30 Days After QJL: What's Actually Compressing the KV Cache

Three weeks ago I covered why six independent teams concluded that TurboQuant’s QJL stage fails for KV cache compression. The mechanism was clean: softmax exponentially amplifies variance, and QJL’s unbiased one-bit residual correction is a variance source that gets eaten alive in the autoregressive decode loop. PolarQuant rotation survived. QJL did not.

What replaced it is more interesting than what failed. In April 2026, three approaches moved into the slot QJL was supposed to occupy, and none of them do quantization. TriAttention from MIT, NVIDIA, and Zhejiang University compresses by selection. LRKV from fin.ai compresses by architecture. Adaptive per-token bit-width controllers compress by allocation. They are orthogonal to each other, orthogonal to PolarQuant, and they stack.

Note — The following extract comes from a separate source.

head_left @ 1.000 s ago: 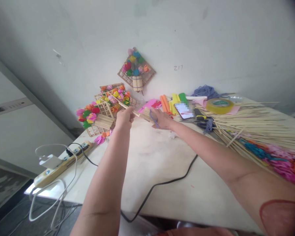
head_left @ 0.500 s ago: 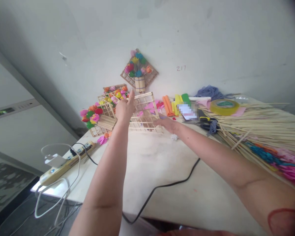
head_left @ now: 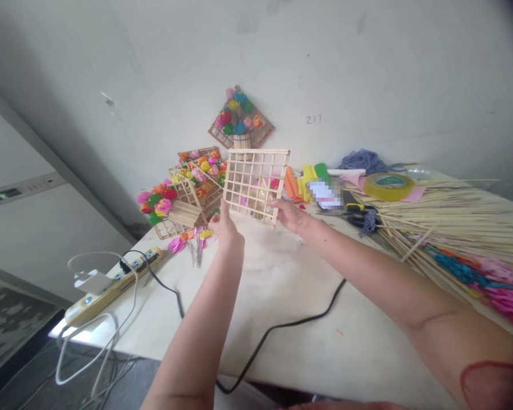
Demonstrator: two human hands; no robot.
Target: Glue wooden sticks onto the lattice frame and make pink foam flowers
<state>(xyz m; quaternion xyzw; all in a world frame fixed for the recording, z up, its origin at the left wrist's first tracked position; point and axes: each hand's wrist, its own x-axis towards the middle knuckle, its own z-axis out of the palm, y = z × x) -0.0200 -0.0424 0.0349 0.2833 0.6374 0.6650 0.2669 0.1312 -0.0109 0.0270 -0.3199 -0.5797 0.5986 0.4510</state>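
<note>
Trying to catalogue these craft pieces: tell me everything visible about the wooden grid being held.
The wooden grid is a square lattice of thin pale sticks, open-celled and unpainted. It is held nearly upright above the table, facing the camera. The left hand grips its lower left corner, the right hand its lower right corner.

Craft workshop: table [head_left: 282,285] strewn with bamboo sticks [head_left: 453,219], tape roll [head_left: 389,185], paper flowers [head_left: 158,199], stick lattices
</note>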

The headline number worth tracking is no longer 6x. With the right combination, the long-context KV footprint is now reducible by an order of magnitude beyond what TurboQuant claimed, and unlike the original two-stage paper, none of the survivors need to pretend their key innovation works.

Where post-QJL KV compression actually lives

The starting point for any 2026 deployment is the simpler-than-the-paper-suggests fact that PolarQuant alone is the entire useful contribution of TurboQuant. The random rotation transforms a non-uniform distribution with heavy outlier tails into a uniform Beta distribution where Lloyd-Max scalar quantization lands at near-optimal bits-per-coordinate without any per-group metadata. For 4-bit KV at the H100 memory hierarchy, this is the floor. Everything else stacks on top.

The question that drove April’s papers is what to add. Quantization gets you about 4x before quality degrades. The remaining compression has to come from somewhere else. Three places, specifically: dropping tokens that do not matter (selection), reducing the per-head dimensionality of the cache (architecture), or spending bits where they help most and skipping them where they do not (allocation). Each of the three approaches that landed in April attacks one of those axes.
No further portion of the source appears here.